= TASK PROMPT =
Leave out the pictures and restate the rest of the data exactly.

= DATASET CONTENT =
▶

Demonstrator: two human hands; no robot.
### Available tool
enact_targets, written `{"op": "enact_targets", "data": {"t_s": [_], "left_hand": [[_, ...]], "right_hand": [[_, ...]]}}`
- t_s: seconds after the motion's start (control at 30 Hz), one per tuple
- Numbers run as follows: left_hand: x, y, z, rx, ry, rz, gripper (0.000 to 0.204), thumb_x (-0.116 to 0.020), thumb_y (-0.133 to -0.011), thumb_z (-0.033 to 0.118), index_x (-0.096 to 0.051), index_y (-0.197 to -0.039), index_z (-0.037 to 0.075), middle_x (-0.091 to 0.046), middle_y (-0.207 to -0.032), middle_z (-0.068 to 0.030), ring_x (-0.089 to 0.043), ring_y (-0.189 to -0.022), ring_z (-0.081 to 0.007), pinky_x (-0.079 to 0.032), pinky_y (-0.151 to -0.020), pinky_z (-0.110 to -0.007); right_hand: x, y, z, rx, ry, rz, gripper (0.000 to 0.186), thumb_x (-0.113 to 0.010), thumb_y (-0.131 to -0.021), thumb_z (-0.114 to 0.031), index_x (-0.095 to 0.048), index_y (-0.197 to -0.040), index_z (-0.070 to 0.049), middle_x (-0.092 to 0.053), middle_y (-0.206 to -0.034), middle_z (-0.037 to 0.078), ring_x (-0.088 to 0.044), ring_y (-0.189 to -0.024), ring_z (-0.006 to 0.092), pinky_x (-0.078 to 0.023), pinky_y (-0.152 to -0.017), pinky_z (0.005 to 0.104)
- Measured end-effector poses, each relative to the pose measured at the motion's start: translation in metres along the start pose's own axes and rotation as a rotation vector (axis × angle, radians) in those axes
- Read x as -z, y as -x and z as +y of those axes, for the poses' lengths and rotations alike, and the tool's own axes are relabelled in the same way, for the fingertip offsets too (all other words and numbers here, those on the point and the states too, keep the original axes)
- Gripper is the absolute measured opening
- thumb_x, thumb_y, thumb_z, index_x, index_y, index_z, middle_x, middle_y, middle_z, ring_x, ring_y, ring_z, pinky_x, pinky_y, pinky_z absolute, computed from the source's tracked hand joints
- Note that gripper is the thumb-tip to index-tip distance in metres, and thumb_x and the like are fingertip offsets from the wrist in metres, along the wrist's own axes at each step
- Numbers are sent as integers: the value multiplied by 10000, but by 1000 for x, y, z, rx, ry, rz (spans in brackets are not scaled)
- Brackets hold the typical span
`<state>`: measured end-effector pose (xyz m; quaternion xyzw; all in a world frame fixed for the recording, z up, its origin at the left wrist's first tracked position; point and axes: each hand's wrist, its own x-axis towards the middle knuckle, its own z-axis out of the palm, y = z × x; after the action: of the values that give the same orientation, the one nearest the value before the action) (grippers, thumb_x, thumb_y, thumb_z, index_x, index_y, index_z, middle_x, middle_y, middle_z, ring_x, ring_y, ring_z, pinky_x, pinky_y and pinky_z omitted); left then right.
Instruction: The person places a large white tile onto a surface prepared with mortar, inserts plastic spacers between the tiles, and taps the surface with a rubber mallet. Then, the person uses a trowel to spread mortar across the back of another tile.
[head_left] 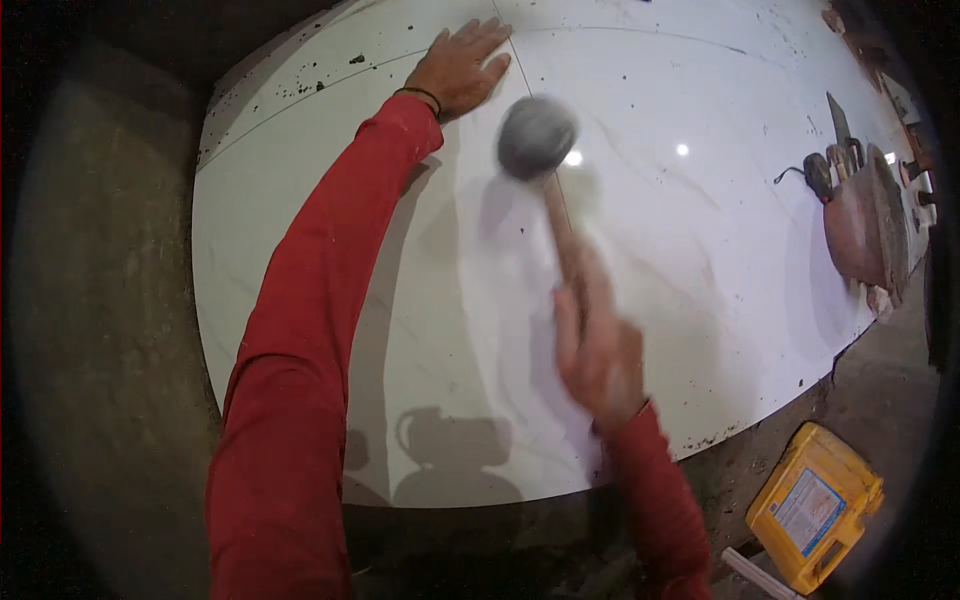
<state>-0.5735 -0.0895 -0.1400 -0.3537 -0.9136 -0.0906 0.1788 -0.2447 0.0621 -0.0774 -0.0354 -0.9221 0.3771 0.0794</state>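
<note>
My right hand [600, 350] is closed round the wooden handle of a rubber mallet [537, 138], whose dark grey head is blurred by motion. The mallet head hangs over the seam between two large white marbled floor tiles [650, 300]; whether it touches them I cannot tell. Farther up, to the left of the mallet, my left hand [462, 68] lies flat on the tile with its fingers spread, close to the seam. Red sleeves cover both forearms, and a dark cord circles the left wrist.
A reddish-brown bucket [866, 225] at the right edge holds several hand tools. A yellow plastic jerrycan [818, 508] lies on the dark ground at lower right, near a white strip [757, 573]. Bare wall or floor [110, 300] borders the tiles on the left. Dark crumbs [318, 86] dot the far tiles.
</note>
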Motion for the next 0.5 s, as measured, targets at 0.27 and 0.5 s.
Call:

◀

= TASK OUTPUT =
Demonstrator: two human hands; no robot.
### Available tool
enact_targets, written `{"op": "enact_targets", "data": {"t_s": [_], "left_hand": [[_, ...]], "right_hand": [[_, ...]]}}`
- t_s: seconds after the motion's start (control at 30 Hz), one per tuple
- Numbers run as follows: left_hand: x, y, z, rx, ry, rz, gripper (0.000 to 0.204), thumb_x (-0.116 to 0.020), thumb_y (-0.133 to -0.011), thumb_z (-0.033 to 0.118), index_x (-0.096 to 0.051), index_y (-0.197 to -0.039), index_z (-0.037 to 0.075), middle_x (-0.091 to 0.046), middle_y (-0.207 to -0.032), middle_z (-0.068 to 0.030), ring_x (-0.089 to 0.043), ring_y (-0.189 to -0.022), ring_z (-0.081 to 0.007), pinky_x (-0.079 to 0.032), pinky_y (-0.151 to -0.020), pinky_z (-0.110 to -0.007); right_hand: x, y, z, rx, ry, rz, gripper (0.000 to 0.186), thumb_x (-0.113 to 0.010), thumb_y (-0.131 to -0.021), thumb_z (-0.114 to 0.031), index_x (-0.095 to 0.048), index_y (-0.197 to -0.040), index_z (-0.070 to 0.049), middle_x (-0.092 to 0.053), middle_y (-0.206 to -0.034), middle_z (-0.037 to 0.078), ring_x (-0.088 to 0.044), ring_y (-0.189 to -0.024), ring_z (-0.006 to 0.092), pinky_x (-0.078 to 0.023), pinky_y (-0.152 to -0.017), pinky_z (0.005 to 0.104)
- Measured end-effector poses, each relative to the pose measured at the motion's start: translation in metres along the start pose's own axes and rotation as a rotation vector (axis × angle, radians) in those axes
- Read x as -z, y as -x and z as +y of those axes, for the poses' lengths and rotations alike, and the tool's own axes are relabelled in the same way, for the fingertip offsets too (all other words and numbers here, those on the point and the states too, keep the original axes)
- Gripper is the absolute measured opening
- thumb_x, thumb_y, thumb_z, index_x, index_y, index_z, middle_x, middle_y, middle_z, ring_x, ring_y, ring_z, pinky_x, pinky_y, pinky_z absolute, computed from the source's tracked hand joints
- Note that gripper is the thumb-tip to index-tip distance in metres, and thumb_x and the like are fingertip offsets from the wrist in metres, along the wrist's own axes at each step
- Numbers are sent as integers: the value multiplied by 10000, but by 1000 for x, y, z, rx, ry, rz (spans in brackets are not scaled)
- Brackets hold the typical span
`<state>`: measured end-effector pose (xyz m; quaternion xyzw; all in a world frame fixed for the recording, z up, its origin at the left wrist's first tracked position; point and axes: each hand's wrist, its own x-axis towards the middle knuckle, its own z-axis out of the palm, y = z × x; after the action: of the values that give the same orientation, the one nearest the value before the action) (grippers, thumb_x, thumb_y, thumb_z, index_x, index_y, index_z, middle_x, middle_y, middle_z, ring_x, ring_y, ring_z, pinky_x, pinky_y and pinky_z omitted); left then right.
Instruction: The person places a large white tile onto a surface prepared with mortar, inserts plastic spacers between the tiles, and taps the surface with a rubber mallet. Then, the person uses a trowel to spread mortar across the back of another tile.
[head_left] 
<state>-0.5735 -0.0895 -0.1400 -0.3537 -0.9136 -0.0906 0.1788 -0.2447 0.0621 -0.0774 -0.0354 -0.9221 0.3771 0.0794</state>
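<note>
My right hand [600, 350] is closed round the wooden handle of a rubber mallet [537, 138], whose dark grey head is blurred by motion. The mallet head hangs over the seam between two large white marbled floor tiles [650, 300]; whether it touches them I cannot tell. Farther up, to the left of the mallet, my left hand [462, 68] lies flat on the tile with its fingers spread, close to the seam. Red sleeves cover both forearms, and a dark cord circles the left wrist.
A reddish-brown bucket [866, 225] at the right edge holds several hand tools. A yellow plastic jerrycan [818, 508] lies on the dark ground at lower right, near a white strip [757, 573]. Bare wall or floor [110, 300] borders the tiles on the left. Dark crumbs [318, 86] dot the far tiles.
</note>
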Motion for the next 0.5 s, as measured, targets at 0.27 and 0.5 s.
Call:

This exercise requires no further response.